8) Restaurant Inspections

Chicago Optimizes Restaurant Inspections with Analytics

Chicago has more than 7,300 restaurants within city limits, plus thousands of grocery stores and other food vendors. Despite the fact that the number of food establishments in Chicago totals more than 15,000, however, the city only employs three dozen inspectors. With no additional resources available for restaurant inspectors, the city needed to work smarter to improve its inspection performance. Following media reports highlighting poor food quality and inspection performance in restaurants, city officials focused on finding new solutions to help improve inspection processes. Chicago’s Department of Innovation and Technology (DoIT) worked with the Chicago Department of Public Health (CDPH) to develop an analytics model that would help forecast restaurants’ risk of failing inspection. The model, developed in partnership with AllState’s pro bono team, enabled the city to identify critical violations an average of seven days earlier than the previous process for ordering the inspections. In addition, Chicago’s Data Portal (the city’s open data hub) houses a Food Inspections tracker to provide the community with transparent, real-time information on the food inspection results for city restaurants.

9) Pest Control

Chicago’s DoIT Team Fills Information Gap with 311 Data to Curb Rodent Infestations

The City of Chicago’s Department of Innovation and Technology (DoIT), in partnership with Carnegie Mellon University’s Event and Pattern Detection Laboratory, developed predictive analytics tools to support efforts to combat rodent infestations in Chicago and to help the city develop more effective rodent baiting programs.

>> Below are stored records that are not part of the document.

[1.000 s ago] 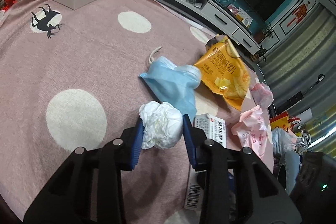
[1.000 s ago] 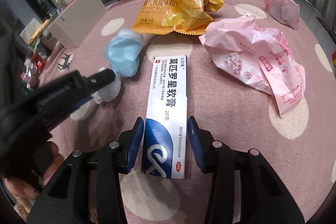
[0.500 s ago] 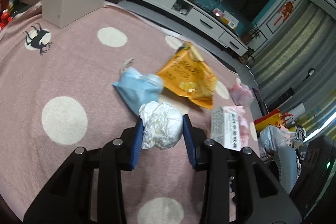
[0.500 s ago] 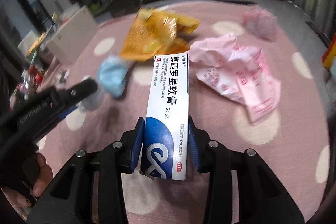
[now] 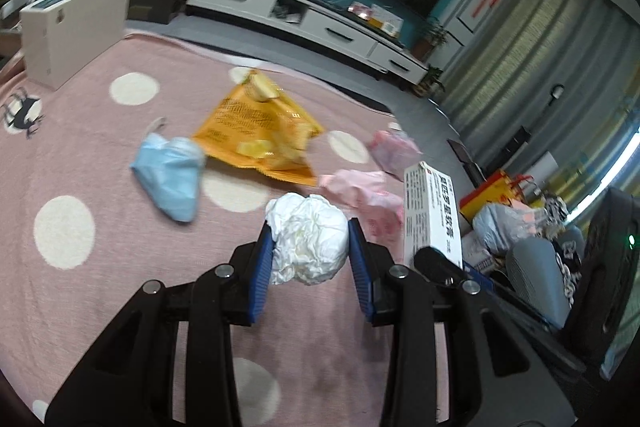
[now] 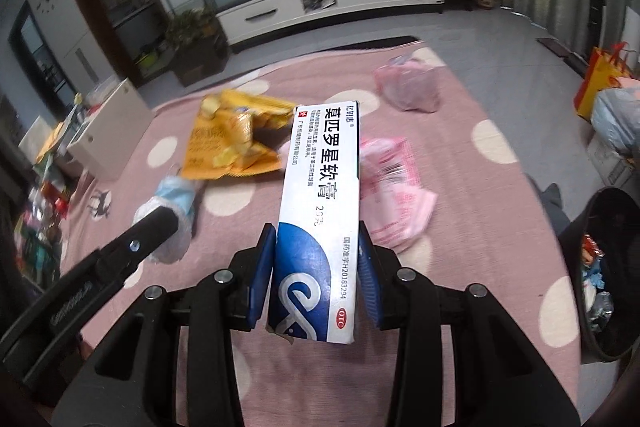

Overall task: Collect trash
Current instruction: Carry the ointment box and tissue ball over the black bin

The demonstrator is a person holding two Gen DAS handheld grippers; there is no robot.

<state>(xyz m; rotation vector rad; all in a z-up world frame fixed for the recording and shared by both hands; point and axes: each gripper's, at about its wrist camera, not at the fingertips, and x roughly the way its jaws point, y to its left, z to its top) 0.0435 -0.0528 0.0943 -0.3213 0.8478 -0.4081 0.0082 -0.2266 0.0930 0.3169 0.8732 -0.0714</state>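
Above the pink dotted rug (image 5: pixel 120 227), the left gripper (image 5: pixel 310 255) is clamped on a crumpled white paper ball (image 5: pixel 306 239) while the right gripper (image 6: pixel 316 267) pinches a blue-and-white box (image 6: pixel 320 203), with the chip bag (image 5: pixel 260 131), face mask (image 5: pixel 170 175) and pink wrappers (image 6: pixel 394 191) lying on the rug.

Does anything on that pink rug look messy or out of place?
Yes. Litter lies scattered on the dotted rug: a torn-open orange chip bag, a used blue face mask and crumpled pink wrappers. The left tongs hold a crumpled tissue ball; the right tongs hold a medicine box.
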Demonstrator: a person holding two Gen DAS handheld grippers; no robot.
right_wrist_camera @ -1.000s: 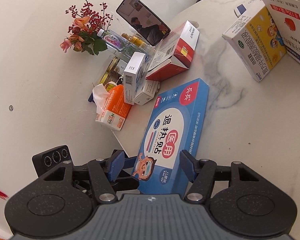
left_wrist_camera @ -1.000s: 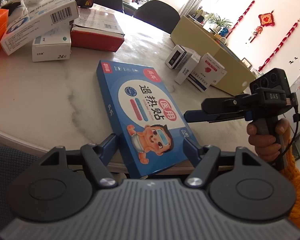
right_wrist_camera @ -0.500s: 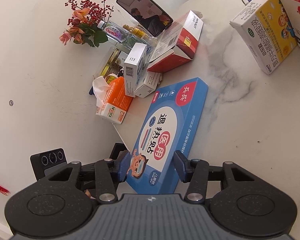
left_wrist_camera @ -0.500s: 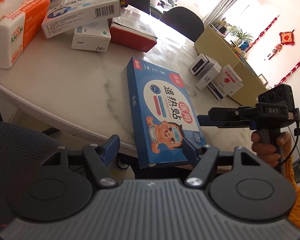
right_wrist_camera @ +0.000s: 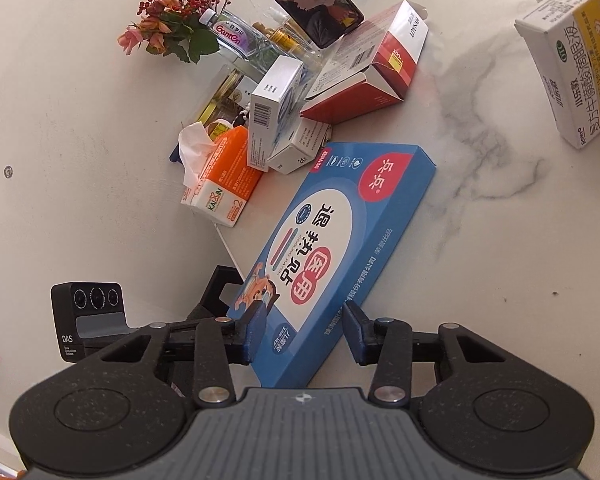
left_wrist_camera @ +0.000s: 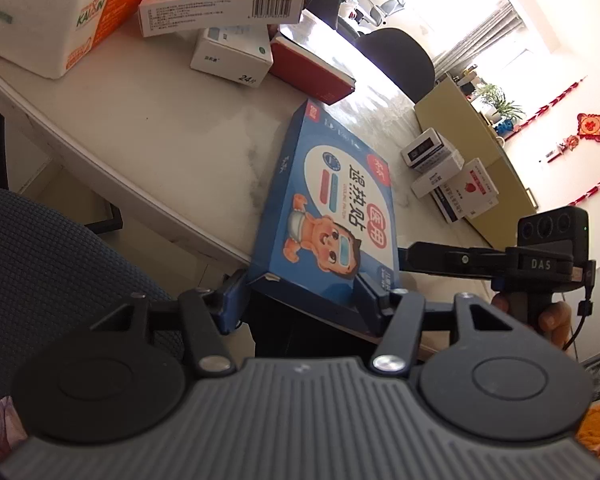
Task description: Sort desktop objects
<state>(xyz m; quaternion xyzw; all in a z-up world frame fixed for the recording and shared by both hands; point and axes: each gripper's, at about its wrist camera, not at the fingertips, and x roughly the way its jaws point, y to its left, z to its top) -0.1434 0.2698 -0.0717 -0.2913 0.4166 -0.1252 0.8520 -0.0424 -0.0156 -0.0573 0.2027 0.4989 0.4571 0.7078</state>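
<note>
Tissue pack [left_wrist_camera: 48, 12]: you see it at the upper left of the left wrist view, orange and white, on the marble surface [left_wrist_camera: 148, 132].
White boxes [left_wrist_camera: 220, 0]: two stacked just right of the tissue pack, with a red box [left_wrist_camera: 312, 76] beside them.
Blue box [left_wrist_camera: 336, 216]: it lies flat in the middle of the frame, its near end hanging over the surface edge toward you.
Your left claw [left_wrist_camera: 304, 300]: its jaws are closing with the blue box's near end between them; the blue pads sit at the two corners, and you cannot tell whether they press yet.
Your right claw [right_wrist_camera: 306, 332]: in the right wrist view, lower centre, its jaws are closing across the same box's near corner, one pad over the printed top, the other just off the side edge.
Yellow carton [right_wrist_camera: 576, 68]: upper right, well apart from the blue box.
</note>
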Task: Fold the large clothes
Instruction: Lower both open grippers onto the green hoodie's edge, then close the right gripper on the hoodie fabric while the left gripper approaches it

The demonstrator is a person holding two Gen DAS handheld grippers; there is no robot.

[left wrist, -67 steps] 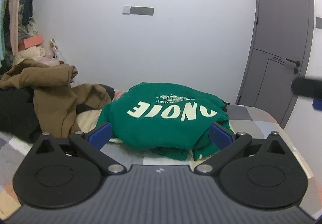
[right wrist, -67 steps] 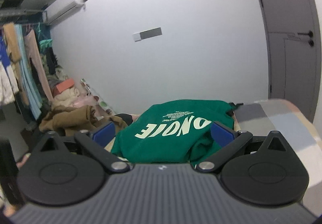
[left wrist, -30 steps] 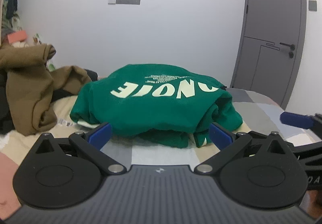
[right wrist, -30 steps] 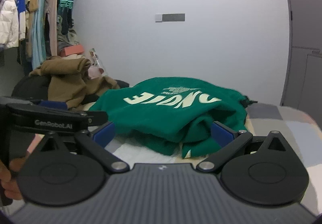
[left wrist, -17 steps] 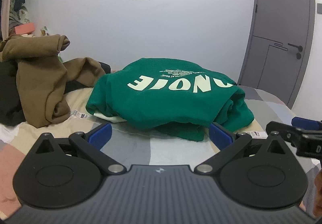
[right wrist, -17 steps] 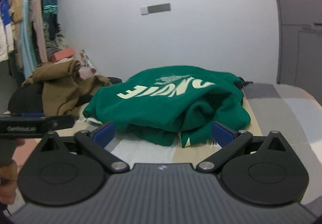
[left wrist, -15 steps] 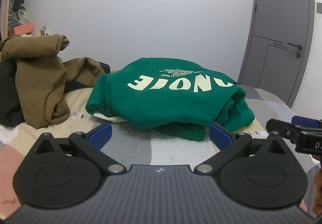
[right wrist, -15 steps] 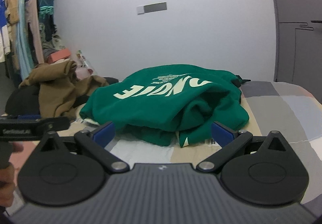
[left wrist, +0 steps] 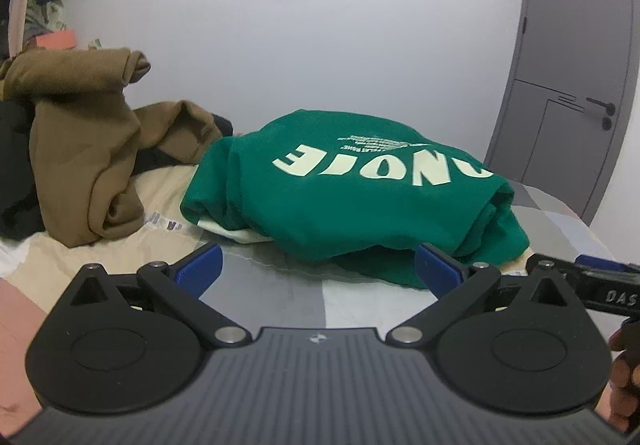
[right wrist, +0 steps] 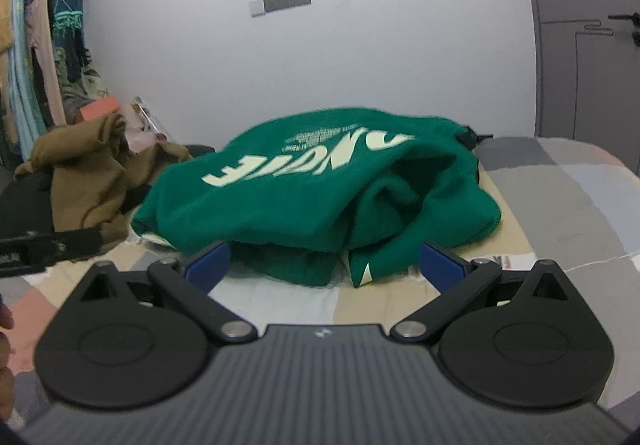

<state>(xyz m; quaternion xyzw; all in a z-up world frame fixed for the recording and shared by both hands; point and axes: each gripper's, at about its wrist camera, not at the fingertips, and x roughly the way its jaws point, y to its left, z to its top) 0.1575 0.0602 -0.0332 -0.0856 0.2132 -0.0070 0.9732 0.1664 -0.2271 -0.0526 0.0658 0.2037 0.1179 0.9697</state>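
Note:
A green sweatshirt with cream lettering lies in a bunched heap on the bed; it also shows in the right wrist view. My left gripper is open and empty, just short of the heap's near edge. My right gripper is open and empty, close to the heap's front folds. The right gripper's tip shows at the right edge of the left wrist view. The left gripper shows at the left edge of the right wrist view.
A brown garment is piled over dark clothes at the left of the bed. The patchwork bedspread lies under everything. A grey door stands at the right. Clothes hang on a rack at far left.
Both grippers have moved slightly closer to the green sweatshirt. Both stay open and empty. The sweatshirt has not moved.

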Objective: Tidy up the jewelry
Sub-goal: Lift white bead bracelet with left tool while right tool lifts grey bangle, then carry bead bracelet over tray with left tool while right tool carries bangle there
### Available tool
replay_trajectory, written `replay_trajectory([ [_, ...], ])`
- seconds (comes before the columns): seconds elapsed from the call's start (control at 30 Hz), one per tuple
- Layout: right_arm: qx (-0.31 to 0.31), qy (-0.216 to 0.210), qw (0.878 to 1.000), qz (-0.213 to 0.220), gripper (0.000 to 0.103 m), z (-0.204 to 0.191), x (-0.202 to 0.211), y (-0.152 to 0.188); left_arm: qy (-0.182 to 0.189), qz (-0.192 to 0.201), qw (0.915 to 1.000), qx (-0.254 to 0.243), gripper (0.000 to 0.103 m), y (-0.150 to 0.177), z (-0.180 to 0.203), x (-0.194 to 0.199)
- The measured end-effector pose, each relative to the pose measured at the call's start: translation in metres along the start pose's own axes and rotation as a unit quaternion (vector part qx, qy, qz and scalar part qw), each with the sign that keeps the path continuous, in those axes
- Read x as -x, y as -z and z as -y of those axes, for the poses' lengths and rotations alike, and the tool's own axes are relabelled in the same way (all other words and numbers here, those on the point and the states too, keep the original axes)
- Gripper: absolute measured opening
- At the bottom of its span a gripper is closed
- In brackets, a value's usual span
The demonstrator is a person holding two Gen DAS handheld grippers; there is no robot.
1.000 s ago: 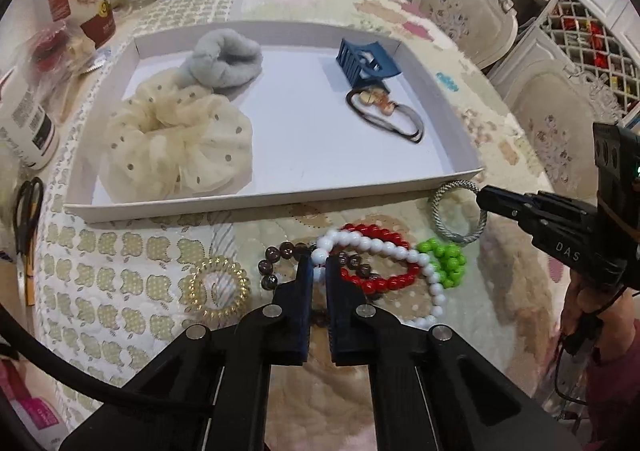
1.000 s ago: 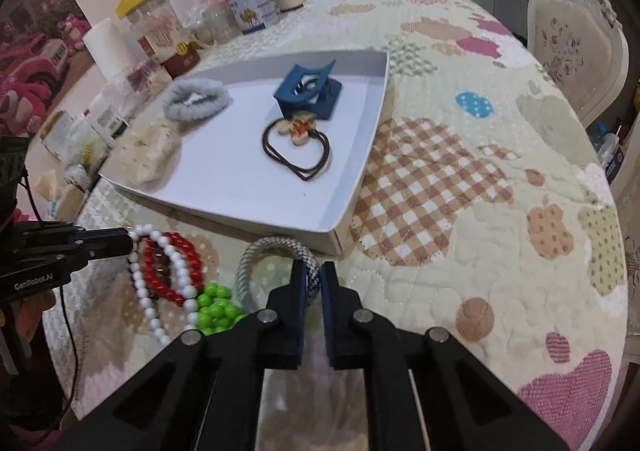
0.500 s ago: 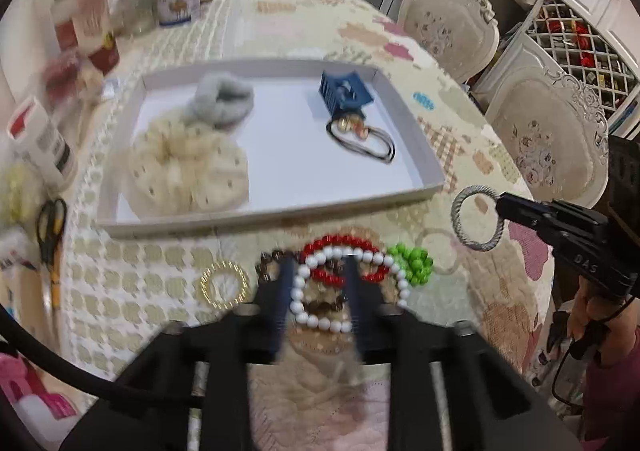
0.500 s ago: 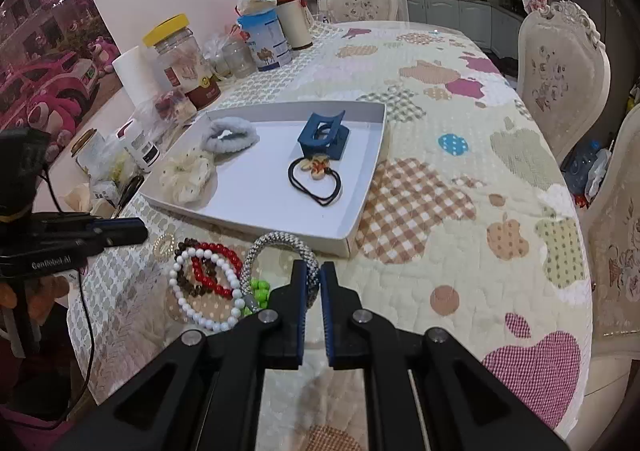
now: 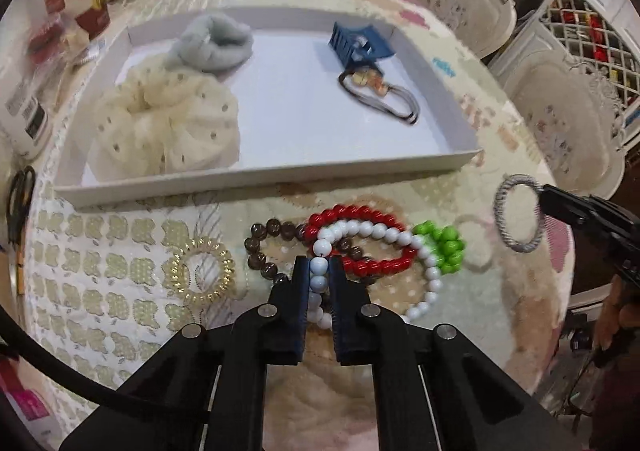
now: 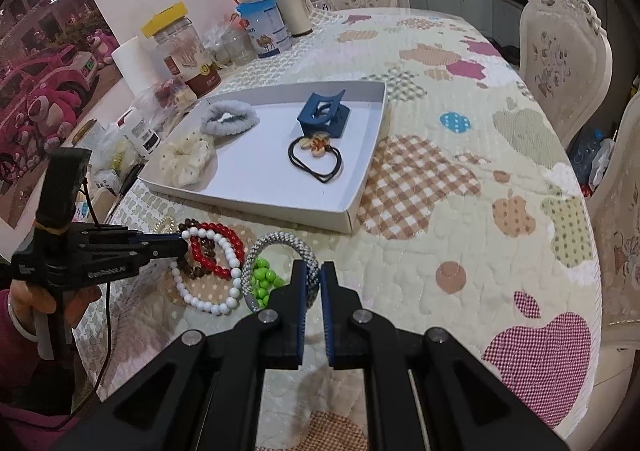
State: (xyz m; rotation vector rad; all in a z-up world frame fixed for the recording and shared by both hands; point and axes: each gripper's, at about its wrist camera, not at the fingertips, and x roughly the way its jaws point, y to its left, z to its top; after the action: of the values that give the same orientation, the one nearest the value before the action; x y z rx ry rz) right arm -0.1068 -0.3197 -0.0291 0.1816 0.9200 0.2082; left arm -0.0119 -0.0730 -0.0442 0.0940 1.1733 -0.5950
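Up off the cloth has come the silver ring (image 6: 280,251), and the left gripper (image 5: 320,271), which sat shut by the beads a second ago, has now clamped a stretch of the white bracelet (image 5: 430,275).

Big picture first: the quilted table (image 6: 460,179) carries the white tray (image 5: 260,175), and in it lie the cream scrunchie (image 5: 168,127), the grey scrunchie (image 5: 214,45), the blue claw clip (image 5: 356,45) and the black hair tie (image 5: 384,95) with its flower charm.

Just in front of the tray's near wall sits the loose jewellery: the white bracelet lies over the red bracelet (image 5: 360,213) and the brown bracelet (image 5: 260,247), the green beads (image 5: 444,247) touching on the right, the gold coil (image 5: 200,271) apart on the left.

And the right gripper (image 6: 314,277): closed tight on the silver ring, holding it clear above the cloth, near the green beads.
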Motion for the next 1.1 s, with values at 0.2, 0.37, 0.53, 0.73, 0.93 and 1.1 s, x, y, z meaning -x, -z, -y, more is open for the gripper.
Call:
replay_trajectory([
  [0.2, 0.007, -0.004, 1.0, 0.019, 0.007, -0.006, 0.013, -0.011, 0.018, 0.041, 0.9987, -0.022, 0.0, -0.009, 0.016, 0.05],
  [0.37, 0.02, -0.007, 0.999, 0.033, 0.007, -0.017, 0.022, -0.023, 0.015, 0.073, 0.9967, -0.031, 0.0, -0.022, 0.026, 0.086],
  [0.53, 0.033, -0.007, 0.999, 0.038, 0.007, -0.028, 0.025, -0.033, -0.014, 0.102, 0.9942, -0.034, 0.0, -0.041, 0.029, 0.112],
  [0.73, 0.037, -0.005, 0.998, 0.044, 0.007, -0.033, 0.025, -0.048, -0.038, 0.119, 0.9919, -0.023, 0.0, -0.061, 0.023, 0.122],
  [0.93, 0.036, -0.001, 0.998, 0.045, 0.007, -0.031, 0.021, -0.06, -0.049, 0.122, 0.9911, -0.023, 0.0, -0.079, 0.027, 0.111],
  [1.1, 0.038, 0.0, 0.999, 0.039, 0.007, -0.028, 0.011, -0.068, -0.06, 0.117, 0.9911, -0.021, 0.0, -0.091, 0.028, 0.097],
])
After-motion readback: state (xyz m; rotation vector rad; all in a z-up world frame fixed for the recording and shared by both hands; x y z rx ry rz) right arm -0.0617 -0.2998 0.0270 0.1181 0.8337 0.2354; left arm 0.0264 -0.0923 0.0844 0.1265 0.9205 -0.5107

Because the city had limited formal information documenting rodent populations, geography, and other factors critical to helping city officials tackle infestations, DoIT utilized 311 data in its analytics model to fill the information gap.

311 call data is the foundation of the city’s rodent infestation analytics model and helps the city determine where rodent infestations could exist and predict where those populations could spike. Geospatial representations of this information support the Department of Streets and Sanitation’s rodent baiting program. Sean Thornton, a program advisor for the Civic Analytics Network based in Chicago, notes, “In July 2013, Mayor Rahm Emanuel announced that as a result of the City’s increase in preventive rodent baiting efforts in 2012, resident requests for rodent control services have dropped 15% in 2013.”[2]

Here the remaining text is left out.